Professor Kathomi Gatwiri is a Professor in Social Work and Head of Discipline, Social Work, in the College of Education, Psychology and Social Work at Flinders University. She is an ARC DECRA Fellow and a nationally recognised scholar, researcher, and leader whose work bridges academic research and community impact. Gatwiri holds a PhD in Social Work from Flinders University, a Masters of Counselling & Psychotherapy, a BASW with First Class Honours, and a Mini-MBA from Melbourne Business School. Her career includes founding and directing Healing Together, a service providing culturally affirming therapeutic support for people impacted by racial trauma, and Femicide Count Kenya, a platform documenting murdered Kenyan women. She served four years as President of the Australian Women and Gender Studies Association and is a member of the advisory committee for the Australian Human Rights Commission's Racism@Uni national study. Gatwiri leads one of the most diverse teams in an Australian university, spearheading strategic direction in curriculum design, teaching and research innovation, postgraduate supervision, community engagement, operational planning, staffing, resource management, and quality assurance processes including accreditation reviews and curriculum renewal.
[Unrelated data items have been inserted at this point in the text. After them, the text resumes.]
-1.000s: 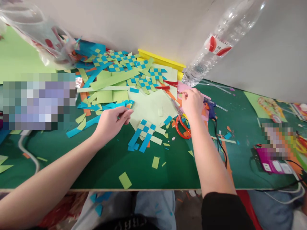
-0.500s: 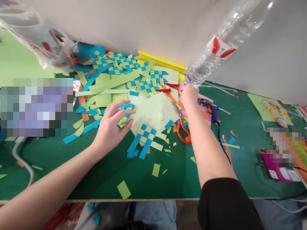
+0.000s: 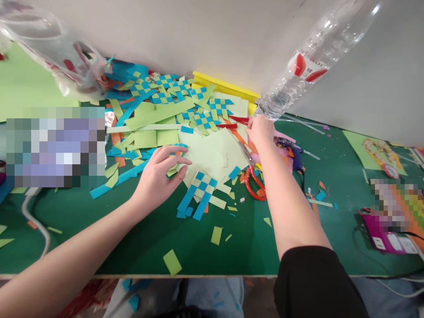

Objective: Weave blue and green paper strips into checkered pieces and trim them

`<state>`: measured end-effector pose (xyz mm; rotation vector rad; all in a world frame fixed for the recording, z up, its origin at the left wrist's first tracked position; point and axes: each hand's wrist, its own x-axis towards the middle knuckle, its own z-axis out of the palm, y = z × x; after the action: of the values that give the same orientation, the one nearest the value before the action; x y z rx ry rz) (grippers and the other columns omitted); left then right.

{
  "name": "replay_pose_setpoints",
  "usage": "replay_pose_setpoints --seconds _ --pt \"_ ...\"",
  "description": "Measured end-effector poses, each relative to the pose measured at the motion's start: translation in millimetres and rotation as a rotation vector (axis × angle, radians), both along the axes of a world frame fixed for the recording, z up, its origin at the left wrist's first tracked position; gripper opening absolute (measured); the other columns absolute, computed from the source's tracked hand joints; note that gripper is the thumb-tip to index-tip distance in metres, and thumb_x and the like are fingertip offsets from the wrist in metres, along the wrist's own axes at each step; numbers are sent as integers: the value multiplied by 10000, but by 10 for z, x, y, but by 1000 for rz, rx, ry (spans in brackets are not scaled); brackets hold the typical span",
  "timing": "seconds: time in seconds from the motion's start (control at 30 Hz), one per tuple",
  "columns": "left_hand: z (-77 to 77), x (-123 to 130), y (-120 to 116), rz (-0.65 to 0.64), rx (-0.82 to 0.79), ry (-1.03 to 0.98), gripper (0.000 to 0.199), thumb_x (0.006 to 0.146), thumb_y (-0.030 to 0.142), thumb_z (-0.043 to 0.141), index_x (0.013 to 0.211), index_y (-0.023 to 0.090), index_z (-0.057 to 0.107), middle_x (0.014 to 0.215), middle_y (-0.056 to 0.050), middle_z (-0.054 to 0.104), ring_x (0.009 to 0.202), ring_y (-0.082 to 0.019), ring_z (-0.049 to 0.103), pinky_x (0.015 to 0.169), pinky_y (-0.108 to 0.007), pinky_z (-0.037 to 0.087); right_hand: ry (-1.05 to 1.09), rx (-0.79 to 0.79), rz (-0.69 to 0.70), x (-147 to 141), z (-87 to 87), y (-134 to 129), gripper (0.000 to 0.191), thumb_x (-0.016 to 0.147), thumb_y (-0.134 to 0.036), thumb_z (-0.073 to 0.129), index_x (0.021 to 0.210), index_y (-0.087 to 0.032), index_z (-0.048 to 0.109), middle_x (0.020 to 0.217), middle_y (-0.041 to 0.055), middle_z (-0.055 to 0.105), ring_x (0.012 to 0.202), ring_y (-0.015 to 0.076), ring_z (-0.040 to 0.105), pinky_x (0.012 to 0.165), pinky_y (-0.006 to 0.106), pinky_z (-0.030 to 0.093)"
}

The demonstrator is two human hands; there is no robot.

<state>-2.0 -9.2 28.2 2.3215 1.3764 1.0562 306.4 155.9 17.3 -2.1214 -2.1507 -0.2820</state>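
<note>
My left hand [image 3: 162,174] hovers with its fingers apart at the left edge of a pale green paper sheet [image 3: 212,145]. Partly hidden behind its fingers is a small blue and green paper piece [image 3: 181,145]. My right hand [image 3: 261,131] has its fingers bent together over the paper scraps near the wall; what they hold, if anything, is hidden. Red pointed pieces [image 3: 228,126] lie just left of it. Red-handled scissors [image 3: 255,183] rest below that hand, beside my forearm. Between the arms lies a woven blue and pale green paper piece [image 3: 202,185] with loose strip ends.
Several woven checkered paper pieces [image 3: 162,97] and strips heap along the wall, left of a yellow strip [image 3: 225,87]. A clear plastic bottle [image 3: 308,66] leans at the back right. A plastic cup in a bag [image 3: 49,48] stands back left. Green scraps [image 3: 172,262] dot the front.
My left hand has shifted slightly right and down over the paper. The right hand stays at the same scraps. The whole view has shifted slightly.
</note>
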Motion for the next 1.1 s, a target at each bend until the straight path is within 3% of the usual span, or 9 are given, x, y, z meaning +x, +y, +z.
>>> replay_pose_setpoints --seconds 0.13,0.47,0.57,0.67,0.73,0.87,1.1 --pt "0 9 2 -28 -3 -5 125 881 193 531 924 220 645 1136 -55 639 1063 -210 597 956 -419 479 76 72 -57 -50 34 -140 139 820 -212 522 857 -180 653 1038 112 632 873 247 619 781 381 473" --pt "-18 20 -7 -39 -53 -26 148 890 220 507 920 212 651 1087 -55 664 1060 -203 612 934 -394 502 261 119 -93 -253 259 -390 152 800 -189 520 874 -186 653 867 81 702 797 228 624 724 344 455" --pt "8 34 -37 -47 -109 -58 167 897 236 491 947 205 648 1053 -58 676 1043 -196 624 872 -341 527 468 165 69 -463 366 -640 134 825 -215 534 860 -183 659 888 52 711 771 176 621 718 309 468" --pt "64 59 -88 -69 -252 -135 195 906 281 494 995 193 643 961 -49 697 892 -165 658 794 -289 536 787 156 281 -742 421 -1074 128 855 -283 566 875 -206 665 871 1 714 605 98 567 639 267 491" --pt "104 79 -122 -100 -395 -226 227 913 330 499 1025 196 643 894 -37 706 809 -149 663 759 -270 536 951 117 400 -916 405 -1399 124 856 -298 603 933 -237 678 874 -19 720 587 81 559 593 244 498" --pt "156 117 -154 -139 -586 -376 242 910 377 516 925 192 671 816 -35 706 765 -148 657 739 -264 538 1113 121 492 -1117 270 -1860 84 854 -264 639 911 -260 701 833 -40 723 562 68 526 568 230 518" --pt "100 137 -142 -198 -806 -496 248 865 440 584 821 221 693 813 -39 708 774 -170 655 738 -284 552 1084 244 503 -1125 51 -1983 132 879 -240 618 963 -301 700 847 -37 747 622 99 610 583 278 560"
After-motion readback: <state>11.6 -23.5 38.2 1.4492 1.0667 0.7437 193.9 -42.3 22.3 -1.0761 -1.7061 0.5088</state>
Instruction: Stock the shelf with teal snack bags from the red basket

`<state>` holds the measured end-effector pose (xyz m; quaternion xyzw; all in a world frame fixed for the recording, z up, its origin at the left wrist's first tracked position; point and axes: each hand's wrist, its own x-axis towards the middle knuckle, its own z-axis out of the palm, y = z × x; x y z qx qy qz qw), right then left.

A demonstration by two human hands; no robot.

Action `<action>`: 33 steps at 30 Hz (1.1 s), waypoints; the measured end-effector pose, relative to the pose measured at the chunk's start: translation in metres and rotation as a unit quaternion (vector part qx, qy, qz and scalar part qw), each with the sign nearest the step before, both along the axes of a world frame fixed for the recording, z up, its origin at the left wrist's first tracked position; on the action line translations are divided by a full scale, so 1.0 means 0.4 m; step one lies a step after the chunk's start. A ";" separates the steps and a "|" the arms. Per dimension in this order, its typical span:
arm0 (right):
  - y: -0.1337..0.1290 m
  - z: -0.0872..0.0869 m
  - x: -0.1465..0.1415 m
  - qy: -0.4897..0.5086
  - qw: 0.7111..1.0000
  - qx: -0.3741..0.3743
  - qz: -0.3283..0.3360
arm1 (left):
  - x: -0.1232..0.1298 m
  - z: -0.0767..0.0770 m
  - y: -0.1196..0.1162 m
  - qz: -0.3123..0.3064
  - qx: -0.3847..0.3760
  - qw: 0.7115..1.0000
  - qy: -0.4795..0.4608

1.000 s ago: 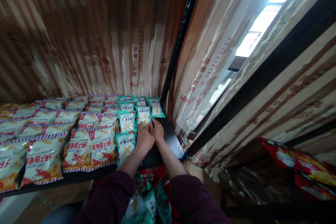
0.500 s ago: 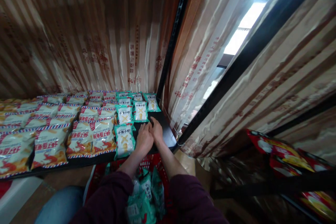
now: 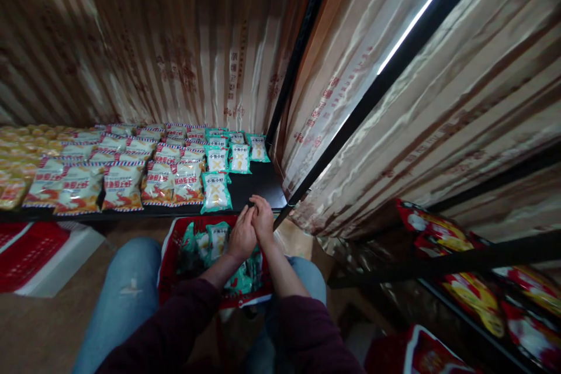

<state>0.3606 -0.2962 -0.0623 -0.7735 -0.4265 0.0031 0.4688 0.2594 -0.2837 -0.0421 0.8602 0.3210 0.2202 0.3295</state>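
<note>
My left hand (image 3: 242, 236) and my right hand (image 3: 262, 220) are together above the front edge of the black shelf (image 3: 256, 187). Their fingers are stretched out and touch each other, and I see nothing held in either. Below them is a red basket (image 3: 169, 263) between my knees, with several green snack bags (image 3: 218, 238) inside; my wrists hide part of it. On the shelf behind my hands, green-and-white snack bags (image 3: 216, 191) stand in short rows, the front one just left of my fingertips.
Left along the shelf are several orange-and-white chip bags (image 3: 123, 184) and yellow packs (image 3: 13, 172). A slanting black post (image 3: 333, 152) rises at the shelf's right corner. A red-and-white box (image 3: 65, 257) sits lower left. Red-and-yellow bags (image 3: 473, 298) lie on another rack at right.
My view has drawn back, showing more of the basket and my knees. My hands have come back from the shelf surface to above the basket, still touching each other.
</note>
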 end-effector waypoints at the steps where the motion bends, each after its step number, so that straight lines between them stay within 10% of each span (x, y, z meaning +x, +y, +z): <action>1: -0.020 -0.006 -0.019 -0.009 1.000 0.000 0.006 | -0.019 -0.011 -0.014 -0.004 -0.004 1.000 0.009; 9: -0.151 -0.110 -0.191 0.053 0.989 -0.139 0.021 | -0.199 -0.120 -0.091 0.167 -0.009 0.976 0.137; 18: -0.192 -0.155 -0.268 0.083 0.961 -0.230 0.129 | -0.284 -0.183 -0.090 0.167 -0.144 0.960 0.175; 33: -0.185 -0.150 -0.245 0.382 0.918 0.045 0.094 | -0.284 -0.135 -0.096 0.186 -0.090 0.978 0.013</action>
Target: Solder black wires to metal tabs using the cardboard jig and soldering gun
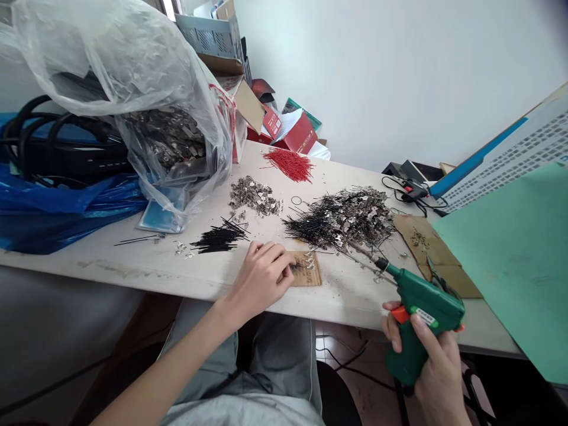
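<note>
My right hand point(426, 361) grips a green soldering gun point(428, 299) by its handle, with a finger at the orange trigger. Its metal tip points left, close to a big pile of black wires with metal tabs point(350, 216). My left hand point(264, 275) rests, fingers curled in, at the left end of a small cardboard piece point(310, 277). What its fingertips hold, if anything, is hidden. Several small metal tabs stand in a row on that cardboard. Just left of my hand lies a bundle of black wires point(219, 236), and behind it a heap of loose metal tabs point(255, 195).
Red wires point(290, 164) lie at the back. A plastic bag of metal parts point(171, 139) stands at left beside a blue bag point(57, 207). Scissors point(437, 275) lie on brown cardboard point(415, 242) at right, near a green sheet point(515, 254). Red boxes point(297, 133) stand behind.
</note>
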### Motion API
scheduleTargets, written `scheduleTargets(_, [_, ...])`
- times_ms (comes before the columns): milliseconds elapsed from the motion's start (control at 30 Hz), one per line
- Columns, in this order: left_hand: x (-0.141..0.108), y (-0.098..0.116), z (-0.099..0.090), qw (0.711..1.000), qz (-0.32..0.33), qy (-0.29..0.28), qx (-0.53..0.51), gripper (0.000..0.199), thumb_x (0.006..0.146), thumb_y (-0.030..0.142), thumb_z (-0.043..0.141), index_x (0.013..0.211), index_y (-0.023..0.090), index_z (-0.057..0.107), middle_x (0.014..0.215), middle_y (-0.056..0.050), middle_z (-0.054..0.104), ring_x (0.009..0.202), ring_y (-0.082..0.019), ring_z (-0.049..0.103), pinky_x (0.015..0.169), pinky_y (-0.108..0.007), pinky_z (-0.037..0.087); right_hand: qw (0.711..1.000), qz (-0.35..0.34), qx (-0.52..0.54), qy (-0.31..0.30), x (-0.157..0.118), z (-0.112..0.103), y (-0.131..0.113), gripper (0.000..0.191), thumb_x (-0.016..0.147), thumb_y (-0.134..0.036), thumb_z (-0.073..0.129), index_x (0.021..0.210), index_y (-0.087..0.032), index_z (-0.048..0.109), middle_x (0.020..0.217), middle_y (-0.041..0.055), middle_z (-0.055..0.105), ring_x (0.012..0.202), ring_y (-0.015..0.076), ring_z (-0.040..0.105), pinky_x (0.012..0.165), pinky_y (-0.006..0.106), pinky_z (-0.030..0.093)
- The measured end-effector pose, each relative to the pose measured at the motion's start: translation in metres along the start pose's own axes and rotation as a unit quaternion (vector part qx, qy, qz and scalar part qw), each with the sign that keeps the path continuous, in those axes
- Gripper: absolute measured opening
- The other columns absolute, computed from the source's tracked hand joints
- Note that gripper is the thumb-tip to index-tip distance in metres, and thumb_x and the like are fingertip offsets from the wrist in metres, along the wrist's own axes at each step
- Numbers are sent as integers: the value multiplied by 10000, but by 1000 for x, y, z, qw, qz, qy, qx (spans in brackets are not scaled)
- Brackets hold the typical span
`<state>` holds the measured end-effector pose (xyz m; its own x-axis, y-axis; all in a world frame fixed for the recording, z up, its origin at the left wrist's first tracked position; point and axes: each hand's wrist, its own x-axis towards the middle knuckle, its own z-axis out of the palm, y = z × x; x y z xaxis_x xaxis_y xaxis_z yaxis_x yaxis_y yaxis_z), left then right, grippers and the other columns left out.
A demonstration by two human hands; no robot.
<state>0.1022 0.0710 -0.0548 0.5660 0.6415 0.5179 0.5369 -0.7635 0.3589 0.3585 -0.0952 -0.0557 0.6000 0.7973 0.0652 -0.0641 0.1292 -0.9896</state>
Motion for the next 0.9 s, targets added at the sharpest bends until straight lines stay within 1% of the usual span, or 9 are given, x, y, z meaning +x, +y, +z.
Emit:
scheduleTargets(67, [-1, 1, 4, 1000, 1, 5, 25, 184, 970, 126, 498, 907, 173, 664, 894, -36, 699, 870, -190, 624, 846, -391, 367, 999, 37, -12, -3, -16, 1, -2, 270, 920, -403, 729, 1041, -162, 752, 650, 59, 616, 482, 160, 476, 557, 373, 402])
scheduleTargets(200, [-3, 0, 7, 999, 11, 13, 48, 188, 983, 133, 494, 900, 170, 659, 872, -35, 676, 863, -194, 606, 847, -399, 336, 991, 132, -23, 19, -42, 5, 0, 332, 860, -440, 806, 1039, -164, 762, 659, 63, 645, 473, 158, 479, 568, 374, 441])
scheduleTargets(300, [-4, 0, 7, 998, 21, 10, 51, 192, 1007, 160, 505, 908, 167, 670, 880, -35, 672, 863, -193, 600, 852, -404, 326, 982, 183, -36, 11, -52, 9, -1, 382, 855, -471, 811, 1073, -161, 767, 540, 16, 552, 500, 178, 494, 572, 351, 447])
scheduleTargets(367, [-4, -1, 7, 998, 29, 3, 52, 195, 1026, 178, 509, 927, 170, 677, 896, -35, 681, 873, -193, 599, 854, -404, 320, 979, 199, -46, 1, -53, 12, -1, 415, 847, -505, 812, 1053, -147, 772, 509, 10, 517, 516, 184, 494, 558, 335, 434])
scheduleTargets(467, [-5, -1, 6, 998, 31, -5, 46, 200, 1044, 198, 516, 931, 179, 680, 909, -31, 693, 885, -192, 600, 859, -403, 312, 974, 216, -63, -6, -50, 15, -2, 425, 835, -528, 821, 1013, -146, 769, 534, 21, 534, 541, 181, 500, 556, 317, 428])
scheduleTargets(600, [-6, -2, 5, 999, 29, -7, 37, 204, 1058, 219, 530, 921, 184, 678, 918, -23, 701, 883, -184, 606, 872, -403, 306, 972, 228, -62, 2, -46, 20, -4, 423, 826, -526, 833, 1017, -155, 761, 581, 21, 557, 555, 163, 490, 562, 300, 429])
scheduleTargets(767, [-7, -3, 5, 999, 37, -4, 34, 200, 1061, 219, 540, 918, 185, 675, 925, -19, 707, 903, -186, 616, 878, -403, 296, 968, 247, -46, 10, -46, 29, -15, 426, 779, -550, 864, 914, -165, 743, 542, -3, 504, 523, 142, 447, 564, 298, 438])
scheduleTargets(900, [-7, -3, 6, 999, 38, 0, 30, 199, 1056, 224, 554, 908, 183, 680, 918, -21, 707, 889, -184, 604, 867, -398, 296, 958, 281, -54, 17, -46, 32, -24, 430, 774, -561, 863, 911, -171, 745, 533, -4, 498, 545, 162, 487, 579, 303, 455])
Her research specializations encompass decolonising methodologies, anti-racist pedagogies, racial trauma, identity, migranthood, and experiences of minoritised people, particularly those assigned categories of difference in Australia. She developed the Racial Dignity Theory and Racial Dignity Framework, tools for understanding racism as an assault on human dignity, adopted across organisational settings. Gatwiri has produced over 100 traditional and non-traditional research outputs, including the books African Womanhood and Incontinent Bodies and Afrodiasporic Identities in Australia, and recent publications such as 'A love letter to Black people or anti-white propaganda? Black (non-Indigenous) people's reflections on the role of the #BlackLivesMatter movement in Australia' (2025, Australian Journal of Social Issues), 'African migrants’ perception and attitude towards COVID-19 pandemic and its public health response in New South Wales, Australia: a qualitative study' (2025, Discover Public Health), 'Reversing the Gaze: An Autoethnographic Critique of Transracial–Transnational Adoption to Australia' (2026, Child and Family Social Work), and 'Depression, psychological distress, and coping strategies among African migrants in Australia: a cross-sectional web-based study' (2026, BMC Psychiatry). She has secured over $1.5 million in competitive research funding since completing her PhD. Major awards include Outstanding African-Australian Professional of the Year (2024), Vice-Chancellor's Award for Research Excellence and Outstanding Community Impact (2022), Vice-Chancellor Early Career Researcher Award (2019), Community Impact Award as Kenyan of the Year (2017), and John & Gwen Waters Excellence Award (2012). One of Australia’s leading Afro-diasporic scholars, her teaching emphasises trauma and resilience, decolonial identities, ethics and theory, grounded in decolonising practice, dignity-informed approaches, and culturally safe learning environments.